### Goal of the exercise
Go to the line holding "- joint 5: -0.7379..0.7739" in the entries below and write out exactly every line down to and including the line holding "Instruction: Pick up".

### Input data
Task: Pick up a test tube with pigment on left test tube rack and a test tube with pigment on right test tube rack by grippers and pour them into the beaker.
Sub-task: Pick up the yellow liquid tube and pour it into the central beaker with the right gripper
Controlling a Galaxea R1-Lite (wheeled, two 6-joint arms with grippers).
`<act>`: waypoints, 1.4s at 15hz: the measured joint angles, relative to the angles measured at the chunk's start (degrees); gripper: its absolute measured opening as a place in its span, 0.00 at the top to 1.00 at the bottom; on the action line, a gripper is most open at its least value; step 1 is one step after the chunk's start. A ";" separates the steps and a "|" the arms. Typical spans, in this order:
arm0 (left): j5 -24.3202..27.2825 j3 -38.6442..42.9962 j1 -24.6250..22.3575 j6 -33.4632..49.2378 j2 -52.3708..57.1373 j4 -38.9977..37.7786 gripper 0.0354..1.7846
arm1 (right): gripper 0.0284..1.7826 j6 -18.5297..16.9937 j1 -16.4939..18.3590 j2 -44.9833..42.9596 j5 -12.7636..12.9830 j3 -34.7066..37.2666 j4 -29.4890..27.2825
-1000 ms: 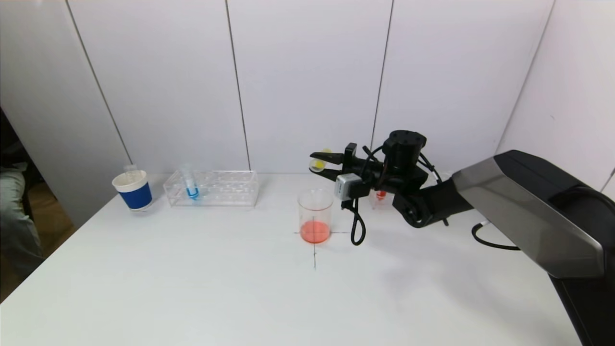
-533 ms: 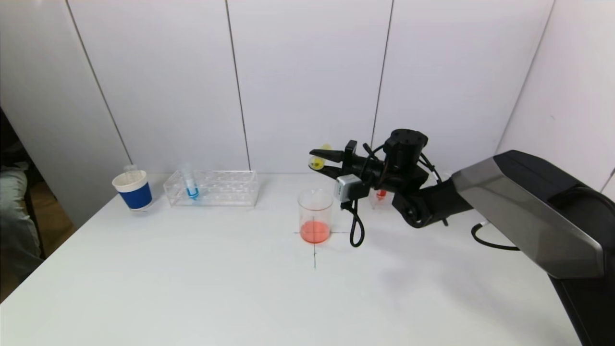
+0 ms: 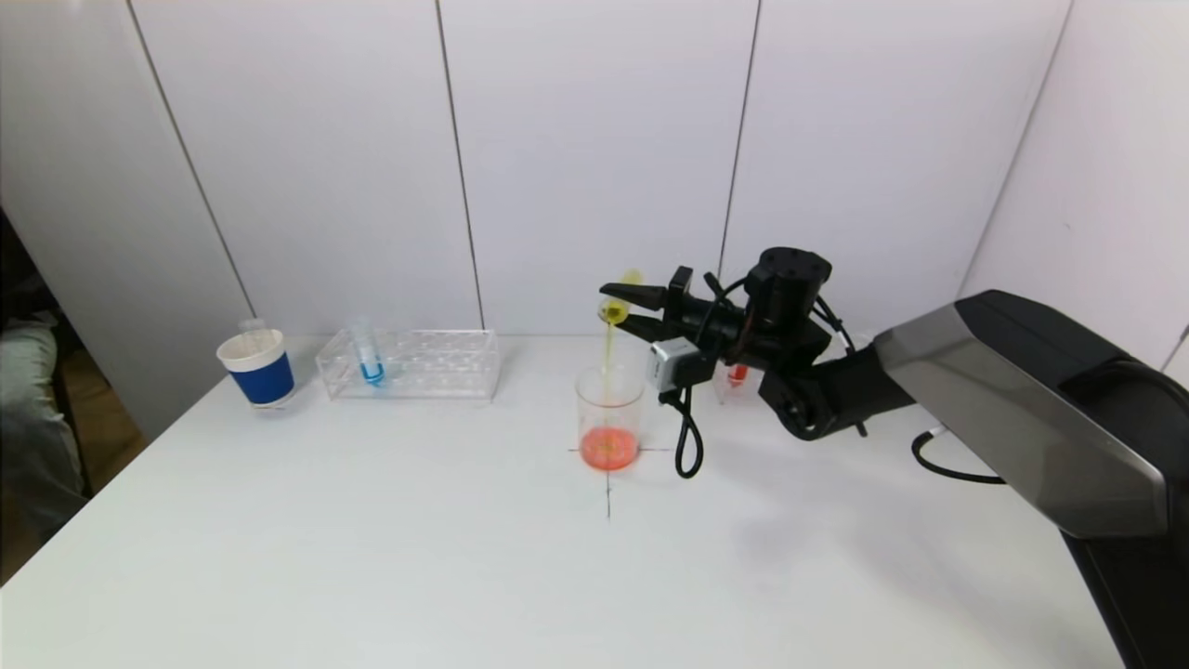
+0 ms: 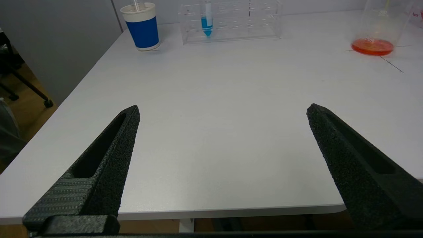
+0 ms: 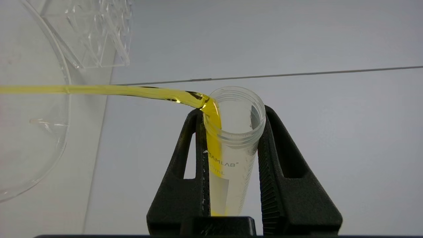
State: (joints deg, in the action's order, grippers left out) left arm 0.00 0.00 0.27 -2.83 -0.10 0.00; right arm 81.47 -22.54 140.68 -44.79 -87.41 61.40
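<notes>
My right gripper (image 3: 624, 311) is shut on a test tube (image 5: 231, 145) holding yellow pigment, tipped on its side above the beaker (image 3: 609, 416). A thin yellow stream (image 3: 608, 358) falls from the tube's mouth into the beaker, which holds orange-red liquid. In the right wrist view the stream (image 5: 99, 90) leaves the tube's rim toward the beaker's rim (image 5: 64, 109). The left rack (image 3: 409, 364) holds a tube with blue pigment (image 3: 370, 358). The right rack is mostly hidden behind my right arm; a tube with red pigment (image 3: 737, 376) shows there. My left gripper (image 4: 223, 114) is open and empty, low at the table's near edge.
A blue and white paper cup (image 3: 257, 367) with an empty tube in it stands left of the left rack. A black cross mark (image 3: 608, 483) lies under the beaker. A black cable (image 3: 687, 446) hangs from my right wrist beside the beaker.
My right gripper has rolled the yellow tube further over the beaker, and the yellow pigment now streams out into it. Nothing else has moved.
</notes>
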 joint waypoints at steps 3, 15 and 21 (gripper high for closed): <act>0.00 0.00 0.00 0.05 0.00 0.00 0.01 | 0.74 0.74 -0.02 0.00 0.00 -0.11 0.20; 0.02 0.00 0.00 0.05 0.00 0.00 0.01 | 0.74 5.29 0.06 -0.30 -0.05 -0.51 2.27; 0.00 0.00 0.00 0.02 0.00 0.00 0.01 | 0.74 7.30 0.16 -0.41 -0.11 -0.96 2.60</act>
State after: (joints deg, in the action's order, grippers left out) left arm 0.00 0.00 0.27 -2.80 -0.10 0.00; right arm 88.77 -22.38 140.26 -44.90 -88.37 64.00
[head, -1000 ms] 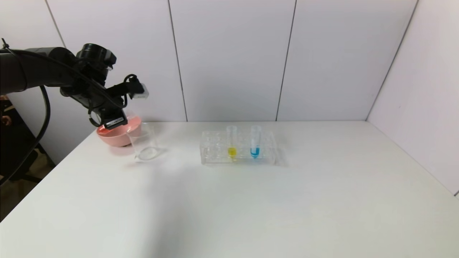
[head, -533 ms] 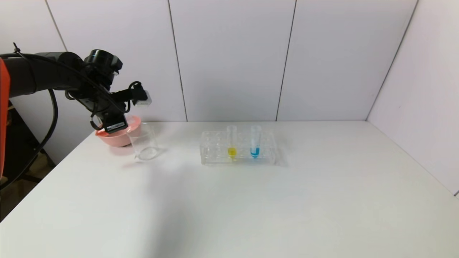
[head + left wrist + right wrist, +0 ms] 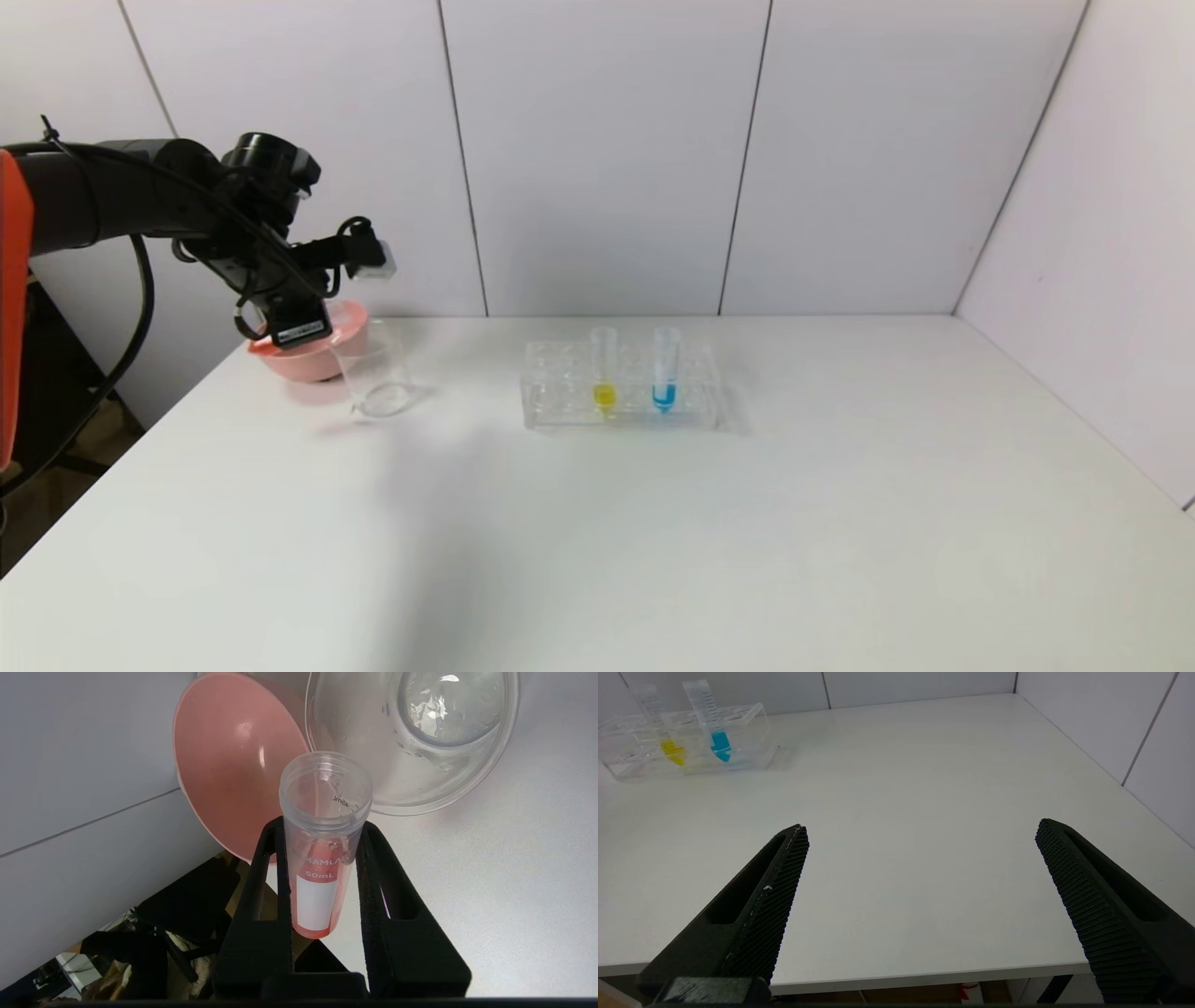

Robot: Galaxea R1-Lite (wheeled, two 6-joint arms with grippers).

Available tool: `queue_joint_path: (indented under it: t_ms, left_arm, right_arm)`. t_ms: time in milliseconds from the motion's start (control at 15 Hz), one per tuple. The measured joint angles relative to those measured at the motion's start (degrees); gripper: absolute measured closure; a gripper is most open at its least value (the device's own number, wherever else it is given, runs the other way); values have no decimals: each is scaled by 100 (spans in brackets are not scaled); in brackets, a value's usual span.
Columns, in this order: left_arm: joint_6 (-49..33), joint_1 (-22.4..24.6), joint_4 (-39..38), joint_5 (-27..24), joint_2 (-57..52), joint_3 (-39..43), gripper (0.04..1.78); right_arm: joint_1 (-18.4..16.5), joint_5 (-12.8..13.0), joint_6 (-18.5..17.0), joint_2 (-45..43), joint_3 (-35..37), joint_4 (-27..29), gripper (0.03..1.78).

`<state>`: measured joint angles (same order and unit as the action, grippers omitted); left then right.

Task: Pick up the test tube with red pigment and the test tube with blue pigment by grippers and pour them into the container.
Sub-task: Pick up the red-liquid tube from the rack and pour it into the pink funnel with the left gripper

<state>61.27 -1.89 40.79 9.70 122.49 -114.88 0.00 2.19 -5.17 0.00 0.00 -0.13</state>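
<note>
white panelled walls are boxing in a white counter (image 3: pixel 653 523) on three sides. the left claw (image 3: pixel 322 858) is hanging over the counter's far-left corner, clamping the test tube with red pigment (image 3: pixel 322 849) by its mid-body w/ both fingers (image 3: pixel 266 896) pressing on its sides. in the left wrist view the tube's open mouth is pointing away from the claw, w/ red liquid sitting low near the tip. the container (image 3: pixel 413 737) is lying just beyond and to one side of that mouth, beside the pink bowl (image 3: pixel 233 765), which is touching or nearly touching it; the mouth is lining up closer to the seam between the two than to the container's centre. so the pour prob needs a small shift toward the container before tipping along the tube's long axis, else liquid could be landing in the bowl.

the test tube with blue pigment (image 3: pixel 665 369) is standing upright in the clear rack (image 3: pixel 621 411) mid-counter, next to a yellow-liquid tube (image 3: pixel 604 371). the right claw (image 3: pixel 920 896) is spread wide w/ nothing in it, hovering low at the counter's near edge; it isn't showing in the head view. the blue tube is lying well ahead of it, toward the robot's left, and that arm seems nearer to it.
</note>
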Motion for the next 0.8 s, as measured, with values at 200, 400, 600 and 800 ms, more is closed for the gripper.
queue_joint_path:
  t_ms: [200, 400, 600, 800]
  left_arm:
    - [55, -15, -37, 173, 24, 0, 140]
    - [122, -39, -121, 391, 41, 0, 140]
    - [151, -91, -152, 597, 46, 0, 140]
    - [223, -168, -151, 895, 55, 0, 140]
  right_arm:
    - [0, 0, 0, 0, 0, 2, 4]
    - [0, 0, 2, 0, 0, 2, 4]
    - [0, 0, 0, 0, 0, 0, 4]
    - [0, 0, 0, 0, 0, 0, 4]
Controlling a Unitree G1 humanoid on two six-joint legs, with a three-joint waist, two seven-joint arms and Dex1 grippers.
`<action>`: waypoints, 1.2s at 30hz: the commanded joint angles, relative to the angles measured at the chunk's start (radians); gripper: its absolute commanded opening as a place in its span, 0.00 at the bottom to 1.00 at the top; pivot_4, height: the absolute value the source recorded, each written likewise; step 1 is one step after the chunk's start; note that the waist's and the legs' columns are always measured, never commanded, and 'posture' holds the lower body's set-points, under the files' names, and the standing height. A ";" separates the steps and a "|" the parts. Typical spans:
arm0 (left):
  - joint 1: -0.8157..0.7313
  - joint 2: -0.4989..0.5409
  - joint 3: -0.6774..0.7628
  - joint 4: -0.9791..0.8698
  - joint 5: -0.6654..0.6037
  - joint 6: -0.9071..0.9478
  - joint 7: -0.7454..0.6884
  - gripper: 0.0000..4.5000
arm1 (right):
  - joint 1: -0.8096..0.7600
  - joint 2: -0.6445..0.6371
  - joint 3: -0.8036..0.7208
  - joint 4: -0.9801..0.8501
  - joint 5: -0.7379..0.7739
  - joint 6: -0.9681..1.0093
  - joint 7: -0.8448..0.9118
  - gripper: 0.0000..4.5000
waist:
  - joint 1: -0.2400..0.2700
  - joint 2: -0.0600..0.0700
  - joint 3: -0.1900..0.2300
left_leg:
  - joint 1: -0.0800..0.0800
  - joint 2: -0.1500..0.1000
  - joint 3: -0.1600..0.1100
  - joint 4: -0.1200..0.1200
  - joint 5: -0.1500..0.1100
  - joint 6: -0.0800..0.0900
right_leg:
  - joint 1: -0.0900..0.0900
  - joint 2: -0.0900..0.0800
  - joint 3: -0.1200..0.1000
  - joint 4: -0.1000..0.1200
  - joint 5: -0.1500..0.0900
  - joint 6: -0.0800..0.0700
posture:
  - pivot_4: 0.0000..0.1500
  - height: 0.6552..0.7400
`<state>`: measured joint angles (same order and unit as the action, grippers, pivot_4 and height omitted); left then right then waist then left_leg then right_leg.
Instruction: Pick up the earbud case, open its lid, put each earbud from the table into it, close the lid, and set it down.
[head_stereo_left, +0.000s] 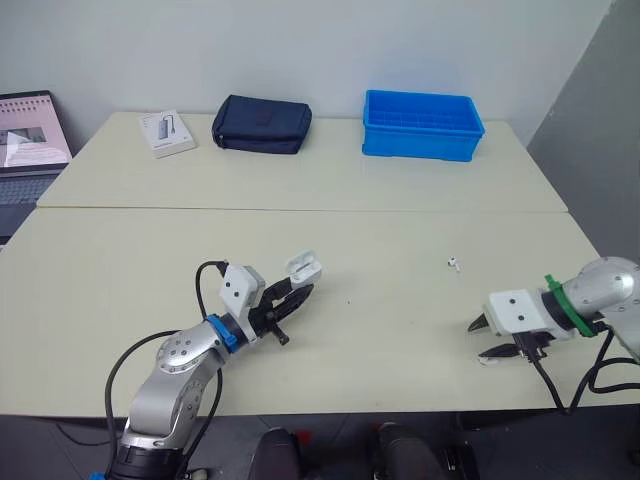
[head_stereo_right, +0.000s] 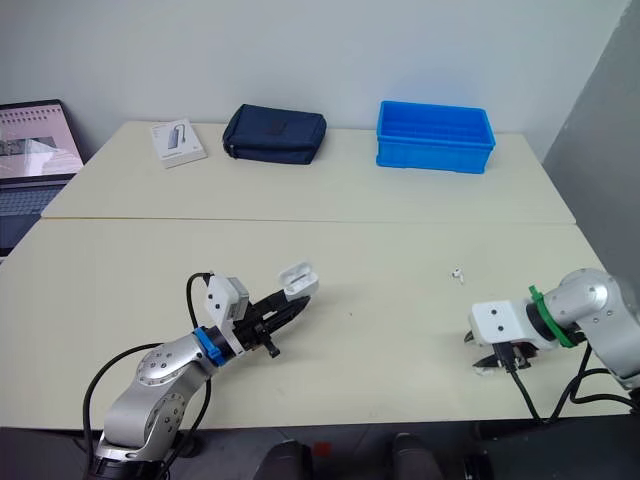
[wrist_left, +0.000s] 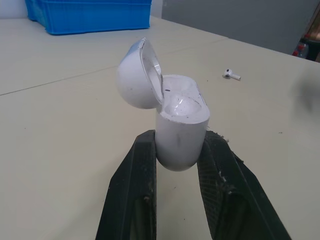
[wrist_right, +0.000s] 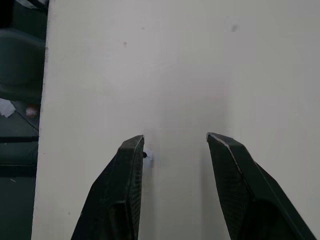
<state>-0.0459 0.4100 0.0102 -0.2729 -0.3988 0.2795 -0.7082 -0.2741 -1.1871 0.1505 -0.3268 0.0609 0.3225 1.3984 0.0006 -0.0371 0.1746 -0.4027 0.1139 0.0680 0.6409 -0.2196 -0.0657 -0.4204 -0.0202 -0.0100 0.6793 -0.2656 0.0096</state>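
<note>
The left gripper (head_stereo_left: 298, 297) squeezes the white earbud case (wrist_left: 177, 120) low on its body, one black finger on each side. The lid (wrist_left: 137, 75) is flipped back, so the case is open. The case looks small, light, hard and smooth, so I think it could slip. Holding it low keeps the top free.

The right gripper (wrist_right: 175, 138) is spread wide and holds nothing, low over the table (head_stereo_left: 380, 330). A tiny white bit (wrist_right: 147, 155) sits right by one finger, maybe an earbud. Another earbud (head_stereo_left: 454, 264) lies a little ahead of this gripper. It is tiny, so pinch it gently.

Far beyond both grippers sit a blue crate (head_stereo_left: 422, 125), a dark pouch (head_stereo_left: 262, 124), a white box (head_stereo_left: 167, 133) and a laptop (head_stereo_left: 30, 140). I think nothing blocks the way.
</note>
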 joint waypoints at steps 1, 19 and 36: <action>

### Your response
  - joint 5: -0.7379..0.7739
  - joint 6: -0.9681..1.0093
  - joint 7: -0.8448..0.9118
  - gripper: 0.0000..4.5000
waist:
  - joint 1: -0.2400..0.2700
  - joint 2: -0.0600..0.0700
  - joint 3: -0.1900..0.2300
left_leg:
  - joint 1: -0.0800..0.0800
  - joint 2: -0.1500..0.1000
  - joint 3: -0.1600..0.1100
  - joint 4: -0.1200..0.1200
  - joint 5: -0.1500..0.1100
  - joint 6: -0.0800..0.0900
right_leg:
  - joint 1: -0.0900..0.0900
  - joint 2: -0.0900..0.0800
  - joint 3: -0.1200..0.1000
  - joint 4: -0.1000..0.1200
  - joint 5: -0.1500..0.0900
  - joint 6: -0.0800..0.0700
posture:
  - pivot_4: 0.0000..0.1500
  - height: 0.6552..0.7400
`<state>`: measured joint angles (same order and unit as the action, grippers, pivot_4 and height omitted); left then right then waist then left_leg then right_leg.
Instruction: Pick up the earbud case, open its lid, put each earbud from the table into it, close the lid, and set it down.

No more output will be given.